◆ Work instructions ◆
Word for word, transcribe the data below.
BEGIN
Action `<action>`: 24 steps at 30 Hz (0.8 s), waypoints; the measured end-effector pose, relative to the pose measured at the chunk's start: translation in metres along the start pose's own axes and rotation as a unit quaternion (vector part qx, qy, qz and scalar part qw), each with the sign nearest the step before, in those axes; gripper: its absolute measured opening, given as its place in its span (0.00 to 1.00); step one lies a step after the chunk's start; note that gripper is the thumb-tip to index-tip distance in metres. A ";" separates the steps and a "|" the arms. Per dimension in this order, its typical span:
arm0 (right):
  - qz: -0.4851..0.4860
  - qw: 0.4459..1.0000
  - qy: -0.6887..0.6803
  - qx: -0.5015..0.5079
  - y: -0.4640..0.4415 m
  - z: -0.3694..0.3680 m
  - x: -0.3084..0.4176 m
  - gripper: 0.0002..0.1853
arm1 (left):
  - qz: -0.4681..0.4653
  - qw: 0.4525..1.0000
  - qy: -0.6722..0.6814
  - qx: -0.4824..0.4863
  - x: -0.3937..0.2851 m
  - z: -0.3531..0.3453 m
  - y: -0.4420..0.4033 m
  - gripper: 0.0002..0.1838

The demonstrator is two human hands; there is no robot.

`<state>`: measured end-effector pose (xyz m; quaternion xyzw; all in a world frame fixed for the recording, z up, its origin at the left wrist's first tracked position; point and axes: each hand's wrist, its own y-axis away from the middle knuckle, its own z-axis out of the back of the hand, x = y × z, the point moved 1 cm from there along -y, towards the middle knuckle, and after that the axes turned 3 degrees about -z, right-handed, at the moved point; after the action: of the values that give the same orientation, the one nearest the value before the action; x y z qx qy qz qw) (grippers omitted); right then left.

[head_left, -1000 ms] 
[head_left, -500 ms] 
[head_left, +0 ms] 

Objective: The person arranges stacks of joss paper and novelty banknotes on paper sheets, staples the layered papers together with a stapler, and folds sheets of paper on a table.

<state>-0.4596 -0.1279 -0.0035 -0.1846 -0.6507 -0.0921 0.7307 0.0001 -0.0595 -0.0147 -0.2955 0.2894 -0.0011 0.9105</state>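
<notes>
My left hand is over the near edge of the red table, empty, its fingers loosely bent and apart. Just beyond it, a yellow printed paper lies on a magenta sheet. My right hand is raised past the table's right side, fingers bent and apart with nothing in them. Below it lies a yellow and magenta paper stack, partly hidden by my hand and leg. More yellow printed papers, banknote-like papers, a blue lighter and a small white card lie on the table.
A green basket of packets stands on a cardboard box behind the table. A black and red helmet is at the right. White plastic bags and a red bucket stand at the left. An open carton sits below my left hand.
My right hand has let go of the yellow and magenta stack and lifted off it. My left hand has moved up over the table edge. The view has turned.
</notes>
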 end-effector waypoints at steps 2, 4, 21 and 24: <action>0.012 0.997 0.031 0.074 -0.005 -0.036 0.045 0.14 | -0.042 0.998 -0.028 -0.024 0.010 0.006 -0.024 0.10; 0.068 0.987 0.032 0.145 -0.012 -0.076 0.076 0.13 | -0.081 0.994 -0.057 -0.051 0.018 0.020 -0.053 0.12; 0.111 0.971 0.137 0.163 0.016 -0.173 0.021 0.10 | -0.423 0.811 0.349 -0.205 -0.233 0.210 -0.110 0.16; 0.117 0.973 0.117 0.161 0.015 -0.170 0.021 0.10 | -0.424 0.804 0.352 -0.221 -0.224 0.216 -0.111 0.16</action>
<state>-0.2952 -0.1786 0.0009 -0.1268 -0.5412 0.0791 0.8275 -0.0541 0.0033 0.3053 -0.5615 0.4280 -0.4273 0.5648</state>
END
◆ Result of this exercise ◆
Action `<action>`: 24 steps at 30 Hz (0.8 s), waypoints; the measured end-effector pose, relative to the pose measured at the chunk's start: translation in metres along the start pose's own axes and rotation as a unit quaternion (vector part qx, qy, qz and scalar part qw), each with the sign nearest the step before, in those axes; gripper: its absolute measured opening, given as its place in its span (0.00 to 1.00); step one lies a step after the chunk's start; note that gripper is the thumb-tip to index-tip distance in metres. A ";" separates the steps and a "|" the arms. Per dimension in this order, its typical span:
arm0 (right):
  - qz: -0.4851..0.4860
  - qw: 0.4459..1.0000
  - qy: -0.6887..0.6803
  - qx: -0.5015..0.5079
  - y: -0.4640..0.4415 m
  - z: -0.3694..0.3680 m
  - x: -0.3084..0.4176 m
  - gripper: 0.0002..0.1853
arm1 (left):
  - qz: -0.4681..0.4653
  - qw: 0.4525..1.0000
  - qy: -0.6722..0.6814
  - qx: -0.4824..0.4863
  - x: -0.3937..0.2851 m
  - z: -0.3531..0.3453 m
  - y: -0.4420..0.4033 m
  - gripper: 0.0002..0.1838

The demonstrator is two human hands; there is no robot.

`<state>`: measured end-effector pose (xyz m; quaternion xyzw; all in a world frame fixed for the recording, z up, its origin at the left wrist's first tracked position; point and axes: each hand's wrist, its own y-axis away from the middle knuckle, its own z-axis out of the back of the hand, x = y × z, the point moved 1 cm from there along -y, towards the middle knuckle, and after that the axes turned 3 degrees about -z, right-handed, at the moved point; after the action: of the values that give the same orientation, the one nearest the value before the action; x y z qx qy qz qw) (grippers omitted); right then left.

[head_left, -1000 ms] 
[head_left, -500 ms] 
[head_left, +0 ms] 

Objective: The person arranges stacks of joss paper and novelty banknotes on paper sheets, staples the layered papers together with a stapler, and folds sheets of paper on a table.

<state>-0.4596 -0.1279 -0.0035 -0.1846 -0.6507 -0.0921 0.7307 0.0001 -0.0595 -0.0147 -0.2955 0.2894 -0.0011 0.9105</state>
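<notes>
My left hand is over the near edge of the red table, empty, its fingers loosely bent and apart. Just beyond it, a yellow printed paper lies on a magenta sheet. My right hand is raised past the table's right side, fingers bent and apart with nothing in them. Below it lies a yellow and magenta paper stack, partly hidden by my hand and leg. More yellow printed papers, banknote-like papers, a blue lighter and a small white card lie on the table.
A green basket of packets stands on a cardboard box behind the table. A black and red helmet is at the right. White plastic bags and a red bucket stand at the left. An open carton sits below my left hand.
My right hand has let go of the yellow and magenta stack and lifted off it. My left hand has moved up over the table edge. The view has turned.
</notes>
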 end-effector waypoints at steps 2, 4, 21 and 24: <action>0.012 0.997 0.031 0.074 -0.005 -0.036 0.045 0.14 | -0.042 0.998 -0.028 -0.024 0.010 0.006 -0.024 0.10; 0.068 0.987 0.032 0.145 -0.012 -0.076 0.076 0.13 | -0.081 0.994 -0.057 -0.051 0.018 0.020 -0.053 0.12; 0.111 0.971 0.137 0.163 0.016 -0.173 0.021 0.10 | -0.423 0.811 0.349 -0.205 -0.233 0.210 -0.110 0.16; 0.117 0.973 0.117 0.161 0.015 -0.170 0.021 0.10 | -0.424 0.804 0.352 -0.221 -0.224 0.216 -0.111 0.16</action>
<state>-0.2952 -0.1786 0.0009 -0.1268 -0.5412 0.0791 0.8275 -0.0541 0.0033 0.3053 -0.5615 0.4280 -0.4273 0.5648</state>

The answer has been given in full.